It’s funny how our society assumes that a woman is a natural multi tasker. When she wants to be a dedicated housewife, she is also expected to be a corporate guru. And when she looks perfectly prim in that business suit, people want her to carry a saree with the same panache. The misconception that a woman ‘effortlessly’ juggles between work and family is so deeply ingrained in all of us that whenever a woman digresses from the usual pattern, it raises many an eyebrow.
Believe me, this constant to-and-fro is anything but ‘effortless’.
When I first expressed my wish to study medicine, my family’s reaction was, “Oh but it takes years. And how will you give time to your husband then?”. It was bizarre to say the least. There was I, a teenager opening up about her ambition while being assigned duties that she had never thought of. That was my first encounter with a dreadful yet common thought – ‘It’s not going to be easy for me’.
Yet, I had already taken my decision. I loved biology and I wanted to study human body. The science of it had captured me and the anticipation of hardships was too insignificant to change my mind.
I studied hard, swapping between being the top student of my class and an ideal daughter. I finished my specialization in gynaecology. Soon after, I got married, checking another box in my quest of being a ‘perfect woman’.
As I said before, it was anything but ‘effortless’. I was always on my toes trying to be the best. I got a lot of admiration in the process, just enough to keep me invested. But, gradually its effect began to fade. The respect that I had earned trying to be a ‘superwoman’ wasn’t helping. Life was turning out to be an endless barrage of ever-growing expectations and me desperate to fulfil each of them. I realized that I was being made to follow convention and break it at the same time.
All that regard that I got was just an acknowledgement of me being a ‘superwoman’, which I was not, clearly!
It sounds glorious for sure, but the problem with such a tag is that people around you presume that you don’t need help. Your daily struggles are taken for granted and you’re not really cared about. In times when I messed up, I had only my own shoulder to cry on. Because ‘women don’t cry’ is the ‘men don’t cry’ of post-modern India. At least that’s what I believe.
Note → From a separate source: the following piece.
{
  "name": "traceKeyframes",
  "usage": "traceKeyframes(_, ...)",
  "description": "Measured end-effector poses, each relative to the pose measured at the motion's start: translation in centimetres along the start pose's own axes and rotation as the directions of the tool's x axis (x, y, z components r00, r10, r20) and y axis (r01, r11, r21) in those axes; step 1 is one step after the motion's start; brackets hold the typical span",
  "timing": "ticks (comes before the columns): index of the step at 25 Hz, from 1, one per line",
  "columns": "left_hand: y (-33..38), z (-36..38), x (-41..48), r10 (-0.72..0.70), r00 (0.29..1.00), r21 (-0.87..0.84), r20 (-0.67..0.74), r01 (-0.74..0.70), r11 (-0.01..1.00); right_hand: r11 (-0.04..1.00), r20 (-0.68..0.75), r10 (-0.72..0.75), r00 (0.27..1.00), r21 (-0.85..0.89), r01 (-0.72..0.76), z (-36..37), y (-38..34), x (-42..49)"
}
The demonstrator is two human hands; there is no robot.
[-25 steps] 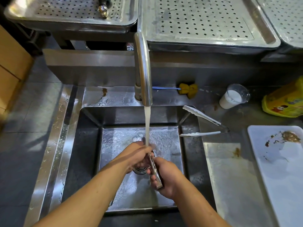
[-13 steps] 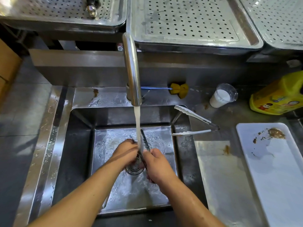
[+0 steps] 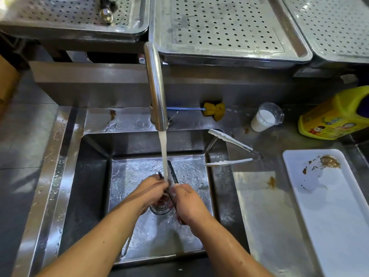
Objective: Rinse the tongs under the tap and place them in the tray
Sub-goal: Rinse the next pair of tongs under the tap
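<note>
Water runs from the steel tap (image 3: 156,86) into the sink (image 3: 95,176). Under the stream I hold a pair of dark-tipped tongs (image 3: 173,172), tips pointing away from me. My right hand (image 3: 189,200) grips their handle end. My left hand (image 3: 151,191) is closed around the arms just left of the stream. A second pair of tongs, white-tipped (image 3: 233,148), lies open on the sink's right rim. A perforated steel tray (image 3: 225,27) stands on the shelf behind the tap.
A white tray (image 3: 335,206) with brown residue lies on the right counter. A plastic cup of white liquid (image 3: 265,117), a yellow detergent jug (image 3: 335,114) and a yellow sponge brush (image 3: 213,110) stand behind the sink. More perforated trays (image 3: 60,17) flank the shelf.
The tongs have turned over in my hands: a second ago their end pointed toward me, now the dark tips point away under the stream. Both hands stayed over the drain.
</note>
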State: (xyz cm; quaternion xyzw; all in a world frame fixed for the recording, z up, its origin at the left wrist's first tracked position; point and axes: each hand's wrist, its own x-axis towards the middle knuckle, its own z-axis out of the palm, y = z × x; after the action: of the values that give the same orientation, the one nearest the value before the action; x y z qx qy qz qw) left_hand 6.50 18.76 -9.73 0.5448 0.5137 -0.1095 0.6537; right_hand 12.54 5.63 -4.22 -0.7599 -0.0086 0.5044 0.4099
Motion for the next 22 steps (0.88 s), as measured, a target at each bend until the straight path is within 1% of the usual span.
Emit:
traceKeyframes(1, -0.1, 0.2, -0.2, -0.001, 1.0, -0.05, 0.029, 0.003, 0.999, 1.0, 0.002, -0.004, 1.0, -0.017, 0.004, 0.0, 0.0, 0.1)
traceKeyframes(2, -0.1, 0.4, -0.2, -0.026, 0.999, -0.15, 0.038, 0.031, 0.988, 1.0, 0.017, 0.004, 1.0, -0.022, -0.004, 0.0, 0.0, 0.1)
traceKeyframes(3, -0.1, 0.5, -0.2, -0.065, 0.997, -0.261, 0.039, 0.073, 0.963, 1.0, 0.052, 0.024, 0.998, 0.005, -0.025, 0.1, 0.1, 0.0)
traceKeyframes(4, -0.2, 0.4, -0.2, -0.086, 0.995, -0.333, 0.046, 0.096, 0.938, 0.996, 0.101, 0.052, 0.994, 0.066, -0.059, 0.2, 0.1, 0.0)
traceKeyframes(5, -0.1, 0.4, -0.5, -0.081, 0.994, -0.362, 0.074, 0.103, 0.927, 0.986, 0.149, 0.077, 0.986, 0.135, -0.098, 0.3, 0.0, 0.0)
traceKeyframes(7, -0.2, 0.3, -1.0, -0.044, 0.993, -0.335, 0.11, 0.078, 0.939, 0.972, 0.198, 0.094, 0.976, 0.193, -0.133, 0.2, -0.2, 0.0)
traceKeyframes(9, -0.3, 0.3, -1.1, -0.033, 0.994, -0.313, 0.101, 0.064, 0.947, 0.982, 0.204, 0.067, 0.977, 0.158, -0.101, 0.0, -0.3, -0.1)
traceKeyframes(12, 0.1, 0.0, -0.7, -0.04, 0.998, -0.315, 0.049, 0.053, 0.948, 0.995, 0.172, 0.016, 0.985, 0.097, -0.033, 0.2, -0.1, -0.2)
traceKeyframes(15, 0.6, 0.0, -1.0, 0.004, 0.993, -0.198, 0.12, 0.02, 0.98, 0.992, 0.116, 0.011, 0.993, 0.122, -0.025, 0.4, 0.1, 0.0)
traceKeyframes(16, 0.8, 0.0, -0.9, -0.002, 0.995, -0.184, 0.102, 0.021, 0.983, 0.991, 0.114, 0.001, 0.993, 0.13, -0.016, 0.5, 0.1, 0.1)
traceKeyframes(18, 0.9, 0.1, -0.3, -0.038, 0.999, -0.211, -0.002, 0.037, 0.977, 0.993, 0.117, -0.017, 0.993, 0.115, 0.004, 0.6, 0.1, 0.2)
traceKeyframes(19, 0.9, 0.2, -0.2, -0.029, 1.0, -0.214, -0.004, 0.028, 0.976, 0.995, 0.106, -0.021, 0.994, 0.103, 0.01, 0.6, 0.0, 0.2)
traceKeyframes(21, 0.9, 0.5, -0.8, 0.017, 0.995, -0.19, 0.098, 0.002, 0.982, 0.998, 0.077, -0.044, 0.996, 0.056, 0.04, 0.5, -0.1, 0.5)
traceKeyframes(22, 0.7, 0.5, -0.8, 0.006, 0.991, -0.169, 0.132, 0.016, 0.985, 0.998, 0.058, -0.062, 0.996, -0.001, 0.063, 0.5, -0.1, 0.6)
The amusing part of it is, I’ve never faced work-stress. I love my job so much that it has now become a refuge from the chaotic world of responsibilities. I love it when patients share even their darkest secrets with me and call me an emblem of empathy. Selfless appreciation, truly. I feel I look my best in scrubs. The problem is that I don’t like to dress up every 3rd day for a family function. It’s not my forte to please everyone all the time. Smiling through all this is becoming harder day by day and venting my thoughts here, unfiltered, is such a relief. It’s great to have spoken up, finally.
See, it’s not that I’m being treated badly. I have a really loving husband. But I’d really appreciate if he helps me with cooking instead of praising my culinary skills. I’d like him to make kids do their homework properly instead of patting my back for raising our children well.
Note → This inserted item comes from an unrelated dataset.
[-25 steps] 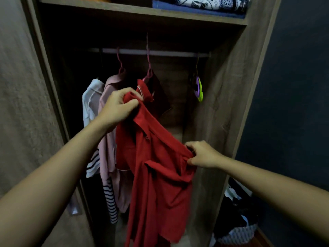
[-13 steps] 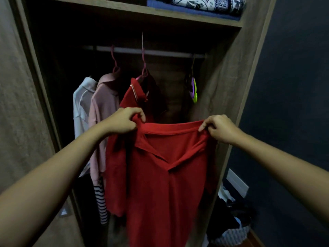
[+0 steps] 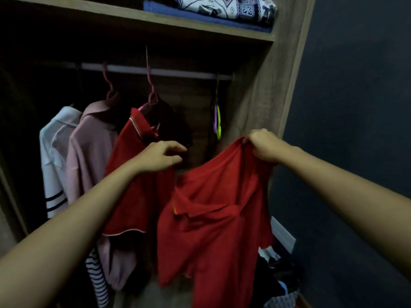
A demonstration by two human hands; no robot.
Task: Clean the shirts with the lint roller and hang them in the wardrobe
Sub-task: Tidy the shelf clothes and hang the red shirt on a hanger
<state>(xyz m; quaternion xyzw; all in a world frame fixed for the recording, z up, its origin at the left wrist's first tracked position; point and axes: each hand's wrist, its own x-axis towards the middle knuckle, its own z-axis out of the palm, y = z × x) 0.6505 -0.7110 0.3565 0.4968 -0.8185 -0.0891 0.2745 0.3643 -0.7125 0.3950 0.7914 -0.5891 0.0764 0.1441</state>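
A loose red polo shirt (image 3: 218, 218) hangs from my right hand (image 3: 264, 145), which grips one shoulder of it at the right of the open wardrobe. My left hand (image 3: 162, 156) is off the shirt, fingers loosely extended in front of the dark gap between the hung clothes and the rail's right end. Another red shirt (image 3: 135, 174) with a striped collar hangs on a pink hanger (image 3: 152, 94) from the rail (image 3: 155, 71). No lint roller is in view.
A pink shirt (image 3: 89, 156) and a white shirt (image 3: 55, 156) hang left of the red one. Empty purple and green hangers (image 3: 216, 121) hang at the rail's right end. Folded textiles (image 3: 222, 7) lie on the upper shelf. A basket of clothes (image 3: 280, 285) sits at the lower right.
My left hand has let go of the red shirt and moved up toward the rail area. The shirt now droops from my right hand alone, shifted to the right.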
I’m waiting for the day when my parents would, instead of giving me life tips and sermons, ask me, “Beta, how are you?”
I have realized that instead of effusive, casual ‘Thank You’s from everyone alike, occasional role-reversals would make my life easier.
Today is International Women’s Day. All are celebrating womanhood – a woman’s efficiency, her supposed perfection, her all-nurturing attitude and a never-say-no outlook on life. A woman is invincible, they are saying, proudly.
Let me put it on record here, it’s neither helping me nor a million others like me. We’re done with praise. What we need is an acknowledgement that we’re humans and not clockworks. We make mistakes and we need your participation at every step. We would still love to chase perfection, but not alone.
We won’t mind some real help. We’re not superwomen. It isn’t superwomen’s day.